Ces montants correspondent à une formule qui restitue la valeur résiduelle aux héritiers. Rapportés au capital de départ, ils représentent un taux effectif de 3,8 % dans le premier cas. Un contrat sans aucune restitution verse davantage, en échange de l’extinction totale au décès.
| Capital investi | Rente annuelle à 3,8 % | Rente mensuelle |
|---|---|---|
| 100 000 CHF | 3 800 CHF | 317 CHF |
| 250 000 CHF | 9 500 CHF | 792 CHF |
| 500 000 CHF | 19 000 CHF | 1 583 CHF |
| 1 000 000 CHF | 38 000 CHF | 3 167 CHF |
Ce tableau applique simplement le taux effectif observé sur l’exemple ci-dessus à d’autres montants. Il ne remplace pas une offre : votre taux dépendra de votre âge, de votre sexe et de la compagnie retenue. Il sert à situer un ordre de grandeur avant de demander des propositions.
Le seuil qui décide de la rentabilité
L’inverse du taux donne le nombre d’années nécessaires pour récupérer le capital investi. À 3,8 %, il faut 26 ans de versements. Une souscription à 65 ans place donc le point d’équilibre à 91 ans, un âge que la moitié des rentiers n’atteindra pas.

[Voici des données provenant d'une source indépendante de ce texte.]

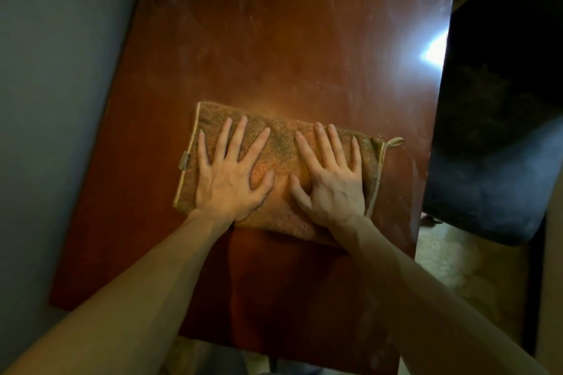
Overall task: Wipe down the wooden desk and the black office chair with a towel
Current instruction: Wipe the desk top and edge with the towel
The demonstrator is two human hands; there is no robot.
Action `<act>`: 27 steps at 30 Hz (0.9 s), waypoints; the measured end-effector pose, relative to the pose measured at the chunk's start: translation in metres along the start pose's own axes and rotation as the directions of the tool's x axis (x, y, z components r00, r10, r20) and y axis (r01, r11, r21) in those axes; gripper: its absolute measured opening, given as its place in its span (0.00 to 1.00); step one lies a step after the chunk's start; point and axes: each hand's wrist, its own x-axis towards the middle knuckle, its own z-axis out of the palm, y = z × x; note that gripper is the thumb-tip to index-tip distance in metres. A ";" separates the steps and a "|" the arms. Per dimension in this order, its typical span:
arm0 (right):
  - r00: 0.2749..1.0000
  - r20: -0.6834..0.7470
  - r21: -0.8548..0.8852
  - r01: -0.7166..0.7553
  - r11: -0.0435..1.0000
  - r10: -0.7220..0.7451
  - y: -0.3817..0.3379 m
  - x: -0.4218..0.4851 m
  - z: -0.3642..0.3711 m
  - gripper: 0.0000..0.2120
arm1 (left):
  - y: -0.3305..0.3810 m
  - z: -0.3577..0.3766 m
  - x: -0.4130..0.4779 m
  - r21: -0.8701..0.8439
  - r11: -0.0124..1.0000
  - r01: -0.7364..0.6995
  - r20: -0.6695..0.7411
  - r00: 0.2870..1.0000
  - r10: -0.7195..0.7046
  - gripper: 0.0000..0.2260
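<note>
Two hands, left hand and right hand, lie flat with fingers spread, side by side atop the folded tan towel, gripping nothing, the towel under both palms mid wooden table, black chair beside its right edge.

The reddish-brown wooden desk runs off the top edge, the black padded office chair is cut by the right edge and sunk in shadow, and the left grip and right grip hide much of the folded tan terry towel.
</note>
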 end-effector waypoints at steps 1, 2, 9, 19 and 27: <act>1.000 0.005 -0.019 0.002 1.000 -0.002 -0.002 -0.001 0.000 0.36 | 0.001 -0.001 0.000 0.002 1.000 0.005 0.002 1.000 -0.005 0.34; 1.000 0.017 -0.038 0.001 0.999 -0.001 -0.003 0.000 -0.001 0.36 | 0.001 -0.002 0.000 0.002 1.000 0.007 0.004 1.000 -0.007 0.34; 0.992 0.069 -0.079 -0.101 0.992 0.106 -0.031 -0.030 -0.001 0.35 | 0.002 -0.002 -0.007 0.015 1.000 -0.013 0.002 1.000 0.013 0.33; 0.989 0.090 -0.028 -0.114 0.993 0.116 -0.085 -0.156 0.005 0.34 | 0.008 0.000 -0.151 0.008 0.999 -0.037 0.051 0.998 0.036 0.35; 0.976 0.123 0.039 -0.185 0.982 0.179 -0.106 -0.224 0.006 0.34 | 0.017 -0.001 -0.208 -0.009 0.997 -0.071 0.128 0.989 0.072 0.35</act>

Ce calcul est le seul qui compte au moment de décider, et il explique pourquoi la rente viagère se juge sur une situation personnelle plutôt que sur un rendement affiché. Une longévité familiale marquée, une bonne santé et l’absence d’héritier à protéger déplacent l’arbitrage. Un besoin de liquidité ou une transmission à préparer le déplacent en sens inverse.
Du montant brut au revenu réellement disponible
Un calcul de rente qui s’arrête au montant brut ne dit pas grand-chose du pouvoir d’achat réel. Deux corrections s’imposent.
La première est fiscale, et elle joue désormais en faveur du rentier. Depuis le 1er janvier 2025, seule une fraction de la rente est ajoutée au revenu imposable, calculée d’après le taux d’intérêt technique de l’année de conclusion du contrat. Pour un contrat conclu en 2026, cette part de rendement imposable est de 4 %. L’ancien forfait de 40 % a disparu, ce qui rend obsolète toute simulation nette construite avant cette date.
Il faut y ajouter la dimension cantonale. La part de rendement imposable est identique partout, mais le barème qui s’y applique ne l’est pas : l’impôt fédéral direct se double d’un impôt cantonal et communal dont le poids varie fortement selon le domicile. La question de la fortune imposable se pose en parallèle, puisque la valeur de rachat du contrat y est intégrée tant qu’elle existe.
La seconde correction est l’inflation. Le montant versé est fixe, sauf participation aux excédents, laquelle reste facultative et jamais garantie. Sur vingt-cinq ans de rente, une hausse modérée des prix suffit à réduire fortement le pouvoir d’achat du montant initial. Ce point ne se corrige pas dans un simulateur, il se pose en amont dans la décision.
Pourquoi les simulateurs en ligne donnent des résultats optimistes
La plupart des outils d’estimation disponibles présentent trois biais qu’il faut connaître avant de se fier à leur résultat.
Ils appliquent souvent un taux de conversion générique, parfois emprunté à la prévoyance professionnelle, plus élevé que ce qu’un assureur privé propose réellement. Ils raisonnent presque toujours sur un contrat nu, sans clause de restitution ni réversion, ce qui gonfle le montant par rapport à un contrat réellement souscrit. Enfin, ils ignorent le droit de timbre, qui ampute la prime dès l’entrée.
Les comparateurs indépendants comme Moneyland, et les exemples publiés par des institutions telles que Retraites Populaires ou les Rentes Genevoises, donnent des repères plus fiables qu’un calculateur générique. Le résultat d’un simulateur doit être lu comme un plafond théorique, pas comme une estimation. Seule une offre écrite d’un assureur, portant sur votre âge et vos options, donne un montant opposable.